Eramuslim.com – Nabi Muhammad shollallahu ’alaih wa sallam mengatakan bahwa setelah ummat Islam melalui babak ketiga era Akhir Zaman dimana yang memimpin adalah para Mulkan ’Aadhdhon (ParaRajayang Menggigit), maka selanjutnya ummat Islam akan mengalami babak keempat dimana yang memimpin adalah para Mulkan Jabbriyyan (Para Penguasa yang Memaksakan Kehendak). Babak kepemimpinan Mulkan ’Aadhdhon merupakan babak dimana ummat Islam dipimpin oleh pemimpin-pemimpin yang masih menamakan dirinya para Khalifah. Artinya, sistem formal kehidupan bermasyarakat dan bernegara masih disebut Khilafah Islamiyyah. Dengan kata lain sistem pemerintahan yang berlaku masih merupakan sistem pemerintahan Islam. Lalu mengapa Nabi shollallahu ’alaih wa sallam menyebutnya dengan istilah Mulkan (Para Raja)? Sebab dalam pola suksesinya mereka menerapkan sistem warisan kekuasaan. Bila seorang khalifah wafat maka yang menggantikan adalah anaknya. Bila ia wafat maka yang menggantikan adalah anaknya lagi. Demikian seterusnya.
Kemudian apa yang dimaksud dengan istilah ’Aadhdhon (Menggigit)? Yang dimaksud dengan menggigit ialah menggigit Al-Qur’an dan As-Sunnah An-Nabawiyyah. Para khalifah di babak ketiga masih ”minggigit” dua sumber utama warisan suci ummat Islam. Tapi tentunya berbeda dengan para pemimpin di babak sebelumnya, yaitu babak kedua, yang dijuluki Nabi shollallahu ’alaih wa sallam sebagai Khilafatun ’Alah Minhaj An-Nubuwwah (Kekhalifahan yang Mengikuti Sistem/Metode Kenabian). Para Khulafa ar-Rasyidin yang mengisi babak kedua bukan ”menggigit” Al-Qur’an dan As-Sunnah, melainkan mereka ”menggenggam” kedua sumber utama tersebut.
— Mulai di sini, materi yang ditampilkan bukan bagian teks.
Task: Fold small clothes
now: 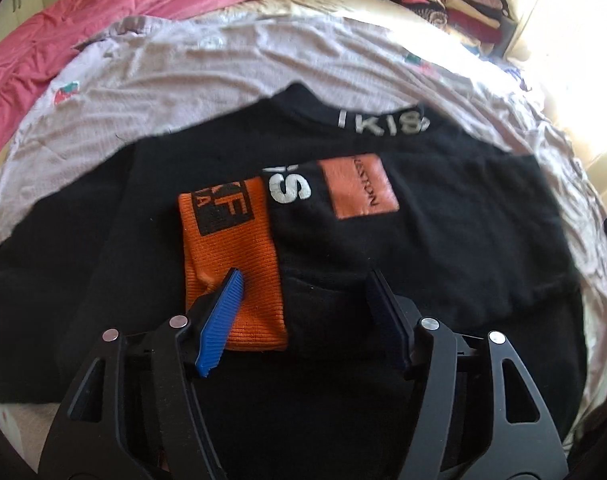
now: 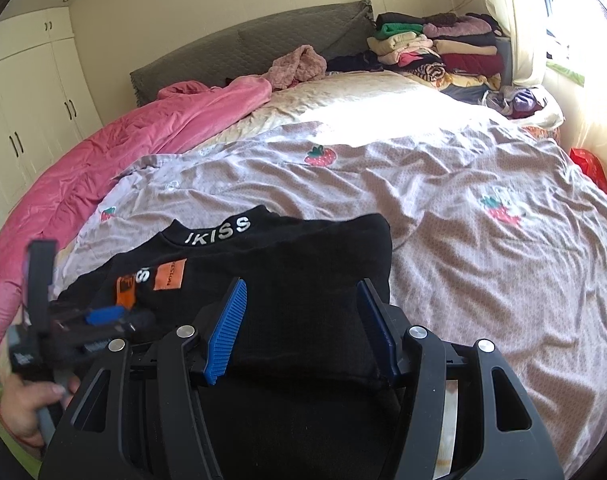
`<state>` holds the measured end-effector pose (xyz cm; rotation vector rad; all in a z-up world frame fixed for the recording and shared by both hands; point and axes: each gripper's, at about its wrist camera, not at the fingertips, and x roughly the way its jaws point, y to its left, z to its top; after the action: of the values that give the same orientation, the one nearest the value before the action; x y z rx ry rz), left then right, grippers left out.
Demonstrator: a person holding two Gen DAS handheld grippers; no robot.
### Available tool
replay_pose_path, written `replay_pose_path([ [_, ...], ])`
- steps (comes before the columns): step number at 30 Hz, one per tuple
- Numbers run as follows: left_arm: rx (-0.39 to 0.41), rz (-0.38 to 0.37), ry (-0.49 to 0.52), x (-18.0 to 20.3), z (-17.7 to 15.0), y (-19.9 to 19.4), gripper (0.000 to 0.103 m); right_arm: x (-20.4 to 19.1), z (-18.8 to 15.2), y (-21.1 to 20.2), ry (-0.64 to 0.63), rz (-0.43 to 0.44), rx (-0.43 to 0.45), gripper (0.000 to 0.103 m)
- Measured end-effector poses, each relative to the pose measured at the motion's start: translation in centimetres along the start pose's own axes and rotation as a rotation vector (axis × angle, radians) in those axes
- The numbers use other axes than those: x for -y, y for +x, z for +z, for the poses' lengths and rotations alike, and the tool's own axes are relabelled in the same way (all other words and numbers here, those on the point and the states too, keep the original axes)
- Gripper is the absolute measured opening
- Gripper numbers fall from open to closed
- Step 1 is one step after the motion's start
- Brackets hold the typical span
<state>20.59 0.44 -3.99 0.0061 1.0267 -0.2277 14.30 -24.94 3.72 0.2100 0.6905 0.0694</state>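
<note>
1. The left gripper is wide open and holds nothing. The orange cuff lies right under its left finger.
2. The right gripper is wide open too, over the black sweater, maybe ready to grab its near edge.
3. Beyond both, the sweater lies flat on the bedsheet, so it folds easily.
</note>
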Motion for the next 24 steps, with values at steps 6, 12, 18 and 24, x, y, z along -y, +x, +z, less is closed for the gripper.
replay_pose_path([
  [6, 0.004, -0.026, -0.018, -0.5, -0.1, -0.4, 0.057, -1.2, 1.3, 3.0, -0.046, 0.013, -0.045, 0.062],
  [12, 0.001, -0.040, -0.030, -0.7, 0.2, -0.5, 0.057, -1.4, 0.7, 6.7, -0.048, -0.007, -0.141, 0.062],
  [18, 0.001, -0.056, -0.040, -0.9, 0.3, -0.5, 0.057, 1.2, -0.7, 10.6, -0.029, -0.078, -0.257, 0.060],
  [24, -0.001, -0.064, -0.050, -1.0, 0.3, -0.7, 0.057, 0.8, -0.9, 9.7, -0.022, -0.068, -0.235, 0.067],
])
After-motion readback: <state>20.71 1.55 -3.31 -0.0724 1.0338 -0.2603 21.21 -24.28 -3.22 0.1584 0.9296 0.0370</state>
Ibarat orang mendaki bukit, lalu diberi seutas tali, tentunya lebih aman dan pasti bila ia menggenggam tali tersebut hingga mencapai puncak bukit daripada ia menggigit-nya.
Babak kepemimpinan Mulkan ’Aadhdhon berlangsung sangat lama yaitu sekitar tigabelas abad alias 1300-an tahun. Subhanallah..! Babak ketiga tersebut diawali dengan berdirinya kerajaan Daulat Bani Umayyah. Kemudian diikuti dengan Daulat Bani Abbasiyyah. Lalu terakhir ditutup dengan era Kesultanan Ustmani Turki yang akhirnya runtuh pada Maret 1924 Masehi atau 1342 Hijriyyah. Selama masa yang demikian panjang ummat Islam mengalami aneka jenis pemimpin. Ada di antara mereka yang tercatat dalam sejarah sebagai pemimpin yang sangat adil dan bijaksana seperti Umar bin Abdul Aziz. Beliau sedemikian dihormatinya hingga sebagian ulama menjulukinya sebagai Khalifah Rasyidah kelima sesudah Abu Bakar Ash-Shiddiq, Umar bin Khattab, Utsman bin ’Affan dan ’Ali bin Abi Thalib. Namun ada pula mereka yang tercatat sebagai khalifah yang zalim sehingga memenjarakan ulama-ulama besar semacam Imam Ahmad bin Hambal. Namun betapapun zalimnya pemimpin di masa itu, tak pernah kita dengar ada seorang ulamapun yang menganjurkan untuk mengadakan pemberontakan terhadap pemerintah resmi. Mengapa? Karena sistem yang berlaku masih merupakan sistem Islam alias Khilafah Islamiyyah. Masyarakat masih bisa berharap bahwa bila pemimpinnya berganti dengan yang adil, niscaya akan terjadi perbaikan keadaan. Yang penting fondasi kehidupan bermasyarakat dan bernegara tidak keluar dari bingkai Al-Qur’an dan As-Sunnah An-Nabawiyyah.